Florina-Raluca Presadă (born 26 May 1978) is a Romanian activist and politician who is a Senator for Bucharest since 2016.

Biography 
Born in Bucharest, Presadă studied political science at the University of Bucharest, followed by a master's degree at the College of Europe in Bruges, Belgium. Between 2007 and 2016, she was a project coordinator at CeRe (Centrul de Resurse pentru Participare Publică, Resource Center for Public Participation), an NGO that encouraged public participation.

She was involved in public debates (for instance, she supports the municipalization of water in Bucharest), as well as protests such as the 2012 Romanian protests, and the 2013 Romanian protests against the Roșia Montană Project.

In the 2016 Romanian legislative election, she was the candidate for Bucharest of the Save Romania Union (USR), a progressive-liberal Romanian party.

Political positions

Transparence and public communication 

Presadă accuses the lack of transparence and she says she wants to change the way the Parliament communicates with the people, to remove the feeling of powerlessness felt when the public tries to interact with the decision process, as well as the disdain from the decision makers.

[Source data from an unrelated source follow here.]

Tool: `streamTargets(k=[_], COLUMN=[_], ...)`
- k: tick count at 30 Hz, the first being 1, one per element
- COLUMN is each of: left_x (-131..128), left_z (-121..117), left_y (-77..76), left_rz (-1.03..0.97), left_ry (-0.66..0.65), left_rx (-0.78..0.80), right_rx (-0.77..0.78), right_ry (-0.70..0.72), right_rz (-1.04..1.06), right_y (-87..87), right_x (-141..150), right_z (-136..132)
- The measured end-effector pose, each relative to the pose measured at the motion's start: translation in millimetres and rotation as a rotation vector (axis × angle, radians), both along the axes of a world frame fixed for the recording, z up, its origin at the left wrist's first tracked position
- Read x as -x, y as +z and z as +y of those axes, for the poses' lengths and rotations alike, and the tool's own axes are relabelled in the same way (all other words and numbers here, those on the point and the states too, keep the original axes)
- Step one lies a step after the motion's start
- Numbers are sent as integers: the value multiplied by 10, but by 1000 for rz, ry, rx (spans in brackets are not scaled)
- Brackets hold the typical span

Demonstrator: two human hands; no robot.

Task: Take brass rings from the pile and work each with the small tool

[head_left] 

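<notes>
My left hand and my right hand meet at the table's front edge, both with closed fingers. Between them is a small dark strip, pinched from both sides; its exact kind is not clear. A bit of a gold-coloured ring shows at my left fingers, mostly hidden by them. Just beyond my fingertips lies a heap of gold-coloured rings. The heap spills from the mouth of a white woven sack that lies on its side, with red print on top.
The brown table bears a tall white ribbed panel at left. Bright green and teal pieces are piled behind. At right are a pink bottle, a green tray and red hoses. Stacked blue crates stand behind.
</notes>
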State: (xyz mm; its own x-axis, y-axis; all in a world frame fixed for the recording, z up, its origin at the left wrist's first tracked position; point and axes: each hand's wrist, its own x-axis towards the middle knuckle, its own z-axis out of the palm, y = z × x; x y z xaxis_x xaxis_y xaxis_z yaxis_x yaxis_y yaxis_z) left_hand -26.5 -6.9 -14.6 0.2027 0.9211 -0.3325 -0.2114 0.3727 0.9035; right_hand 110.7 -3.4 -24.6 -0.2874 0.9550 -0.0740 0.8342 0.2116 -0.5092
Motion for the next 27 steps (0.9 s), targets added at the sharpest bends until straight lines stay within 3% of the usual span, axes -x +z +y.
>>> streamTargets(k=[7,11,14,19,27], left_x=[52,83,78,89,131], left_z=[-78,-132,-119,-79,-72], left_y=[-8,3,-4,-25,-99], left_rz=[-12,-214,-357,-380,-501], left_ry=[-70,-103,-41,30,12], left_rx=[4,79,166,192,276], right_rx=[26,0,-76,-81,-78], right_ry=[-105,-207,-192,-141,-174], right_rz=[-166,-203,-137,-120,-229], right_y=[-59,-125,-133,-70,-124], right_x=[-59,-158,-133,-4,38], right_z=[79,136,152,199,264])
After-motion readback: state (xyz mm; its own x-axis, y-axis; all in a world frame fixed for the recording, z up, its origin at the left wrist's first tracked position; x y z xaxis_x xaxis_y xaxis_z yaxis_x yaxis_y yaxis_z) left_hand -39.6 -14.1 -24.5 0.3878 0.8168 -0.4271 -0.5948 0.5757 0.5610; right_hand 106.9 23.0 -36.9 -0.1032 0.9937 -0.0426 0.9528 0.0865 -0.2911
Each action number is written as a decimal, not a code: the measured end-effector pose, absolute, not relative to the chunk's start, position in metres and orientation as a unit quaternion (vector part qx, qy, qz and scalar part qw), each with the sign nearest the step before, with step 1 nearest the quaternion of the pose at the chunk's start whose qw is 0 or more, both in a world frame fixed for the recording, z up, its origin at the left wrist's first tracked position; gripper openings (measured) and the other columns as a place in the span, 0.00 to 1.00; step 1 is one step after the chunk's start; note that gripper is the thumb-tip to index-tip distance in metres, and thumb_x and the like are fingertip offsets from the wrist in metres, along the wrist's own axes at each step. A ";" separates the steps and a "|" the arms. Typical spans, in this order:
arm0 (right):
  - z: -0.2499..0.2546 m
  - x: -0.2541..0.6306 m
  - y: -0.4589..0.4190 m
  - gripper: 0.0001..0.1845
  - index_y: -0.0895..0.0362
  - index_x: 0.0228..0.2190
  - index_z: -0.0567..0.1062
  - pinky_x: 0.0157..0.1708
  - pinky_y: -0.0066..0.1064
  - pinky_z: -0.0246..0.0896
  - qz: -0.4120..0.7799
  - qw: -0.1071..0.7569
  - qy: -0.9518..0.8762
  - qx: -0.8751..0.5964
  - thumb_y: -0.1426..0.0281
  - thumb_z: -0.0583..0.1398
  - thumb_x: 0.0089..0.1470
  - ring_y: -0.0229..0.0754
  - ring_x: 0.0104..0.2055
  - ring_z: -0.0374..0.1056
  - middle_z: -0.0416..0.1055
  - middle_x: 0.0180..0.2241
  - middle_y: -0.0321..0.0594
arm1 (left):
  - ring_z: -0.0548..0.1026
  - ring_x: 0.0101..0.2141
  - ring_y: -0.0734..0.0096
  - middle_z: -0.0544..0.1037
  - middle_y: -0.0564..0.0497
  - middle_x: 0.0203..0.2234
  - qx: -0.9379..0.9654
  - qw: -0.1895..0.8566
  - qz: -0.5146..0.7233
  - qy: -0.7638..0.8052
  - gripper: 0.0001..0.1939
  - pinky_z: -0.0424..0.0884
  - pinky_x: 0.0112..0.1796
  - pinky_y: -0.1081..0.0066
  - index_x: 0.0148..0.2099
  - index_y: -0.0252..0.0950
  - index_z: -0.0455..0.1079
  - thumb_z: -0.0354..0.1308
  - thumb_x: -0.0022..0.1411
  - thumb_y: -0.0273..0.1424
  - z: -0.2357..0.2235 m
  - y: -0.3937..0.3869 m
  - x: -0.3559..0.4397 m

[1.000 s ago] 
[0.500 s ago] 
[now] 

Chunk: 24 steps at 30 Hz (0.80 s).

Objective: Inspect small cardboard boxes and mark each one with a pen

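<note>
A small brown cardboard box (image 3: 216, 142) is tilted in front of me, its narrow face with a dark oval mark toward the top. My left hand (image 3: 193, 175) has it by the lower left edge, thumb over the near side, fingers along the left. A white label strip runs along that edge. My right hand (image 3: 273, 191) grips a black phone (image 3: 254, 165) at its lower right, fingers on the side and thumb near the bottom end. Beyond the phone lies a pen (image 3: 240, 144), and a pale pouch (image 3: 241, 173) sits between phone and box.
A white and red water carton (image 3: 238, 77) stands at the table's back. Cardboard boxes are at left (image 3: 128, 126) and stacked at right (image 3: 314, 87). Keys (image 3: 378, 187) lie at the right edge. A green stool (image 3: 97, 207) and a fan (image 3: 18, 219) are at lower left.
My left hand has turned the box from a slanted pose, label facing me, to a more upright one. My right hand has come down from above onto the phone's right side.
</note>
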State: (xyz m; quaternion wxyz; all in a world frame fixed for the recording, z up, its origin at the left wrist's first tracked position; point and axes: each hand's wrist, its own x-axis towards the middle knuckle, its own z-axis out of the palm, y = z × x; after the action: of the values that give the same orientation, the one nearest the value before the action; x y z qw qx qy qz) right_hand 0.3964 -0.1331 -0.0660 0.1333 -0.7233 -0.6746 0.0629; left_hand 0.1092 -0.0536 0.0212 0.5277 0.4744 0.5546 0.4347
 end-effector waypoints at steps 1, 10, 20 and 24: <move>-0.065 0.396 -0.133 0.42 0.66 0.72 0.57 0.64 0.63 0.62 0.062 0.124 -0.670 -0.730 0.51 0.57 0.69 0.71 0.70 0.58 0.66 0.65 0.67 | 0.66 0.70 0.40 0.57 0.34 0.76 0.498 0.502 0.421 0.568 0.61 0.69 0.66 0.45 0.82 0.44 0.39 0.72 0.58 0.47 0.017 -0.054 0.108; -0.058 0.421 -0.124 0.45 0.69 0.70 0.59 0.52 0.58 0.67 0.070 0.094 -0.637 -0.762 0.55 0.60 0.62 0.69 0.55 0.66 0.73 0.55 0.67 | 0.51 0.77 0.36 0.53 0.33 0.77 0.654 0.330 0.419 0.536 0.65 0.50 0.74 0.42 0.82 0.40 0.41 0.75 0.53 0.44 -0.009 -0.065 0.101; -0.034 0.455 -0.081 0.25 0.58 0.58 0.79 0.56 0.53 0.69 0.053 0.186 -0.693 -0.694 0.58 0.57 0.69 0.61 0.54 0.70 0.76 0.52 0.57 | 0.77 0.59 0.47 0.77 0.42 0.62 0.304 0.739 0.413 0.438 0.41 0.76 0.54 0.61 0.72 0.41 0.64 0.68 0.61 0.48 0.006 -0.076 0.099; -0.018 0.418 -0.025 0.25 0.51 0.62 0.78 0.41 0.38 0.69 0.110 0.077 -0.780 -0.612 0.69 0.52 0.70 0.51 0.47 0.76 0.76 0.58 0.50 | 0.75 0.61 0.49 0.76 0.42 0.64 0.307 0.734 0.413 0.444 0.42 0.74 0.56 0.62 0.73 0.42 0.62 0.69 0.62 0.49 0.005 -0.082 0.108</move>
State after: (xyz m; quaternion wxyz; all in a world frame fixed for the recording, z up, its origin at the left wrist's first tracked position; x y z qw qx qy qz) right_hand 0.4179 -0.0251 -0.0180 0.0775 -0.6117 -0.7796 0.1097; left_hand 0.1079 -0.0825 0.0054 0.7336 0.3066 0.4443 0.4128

As part of the transparence of the Parliament, she supports publishing the nominal votes on the Parliament's website, as well as public meetings for the Parliamentary commissions and an annual activity report for MPs.

Social issues 

Presadă argues that there are many social issues which have been improperly (or not at all) addressed by the government. For instance, the government after school program for disadvantaged community (which could reduce the school dropout rate) was not properly funded and the government did not take necessary measures against domestic violence.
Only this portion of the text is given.